Minimum Transport Cost

Time Limit: 2000/1000 MS (Java/Others)    Memory Limit: 65536/32768 K (Java/Others)

Problem Description

These are N cities in Spring country. Between each pair of cities there may be one transportation track or none. Now there is some cargo that should be delivered from one city to another. The transportation fee consists of two parts:

The cost of the transportation on the path between these cities, and

a certain tax which will be charged whenever any cargo passing through one city, except for the source and the destination cities.
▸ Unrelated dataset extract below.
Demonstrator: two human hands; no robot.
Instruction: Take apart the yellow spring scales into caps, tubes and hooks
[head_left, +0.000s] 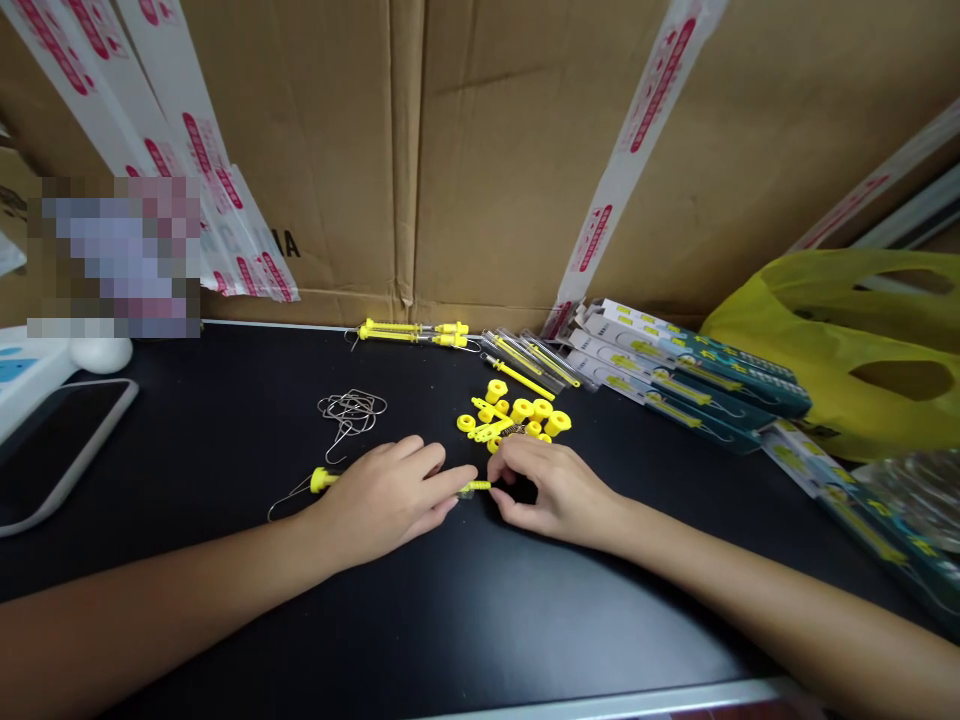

You must write a program to find the route which has the minimum cost.

Input

First is N, number of cities. N = 0 indicates the end of input.

The data of path cost, city tax, source and destination cities are given in the input, which is of the form:

a11 a12 ... a1N

a21 a22 ... a2N

...............

aN1 aN2 ... aNN

b1 b2 ... bN

c d

e f

...

g h

where aij is the transport cost from city i to city j, aij = -1 indicates there is no direct path between city i and city j. bi represents the tax of passing through city i. And the cargo is to be delivered from city c to city d, city e to city f, ..., and
g = h = -1. You must output the sequence of cities passed by and the total cost which is of the form:

Output

From c to d :

Path: c-->c1-->......-->ck-->d

Total cost : ......

......

From e to f :

Path: e-->e1-->..........-->ek-->f

Total cost : ......

Note: if there are more minimal paths, output the lexically smallest one. Print a blank line after each test case.

Sample Input

5
0 3 22 -1 4
3 0 5 -1 -1
22 5 0 9 20
-1 -1 9 0 4
4 -1 20 4 0
5 17 8 3 1
1 3
3 5
2 4
-1 -1
0

Sample Output

From 1 to 3 :
Path: 1-->5-->4-->3
Total cost : 21

From 3 to 5 :
Path: 3-->4-->5
Total cost : 16

From 2 to 4 :
Path: 2-->1-->5-->4
Total cost : 17

Source

Asia 1996, Shanghai (Mainland China)

题意：n座城市，出租车经过编号为i城市要交的费用是cost[i]，给出n*n的邻接矩阵，求多对从s到e的最小花费，并按字典序打印路径。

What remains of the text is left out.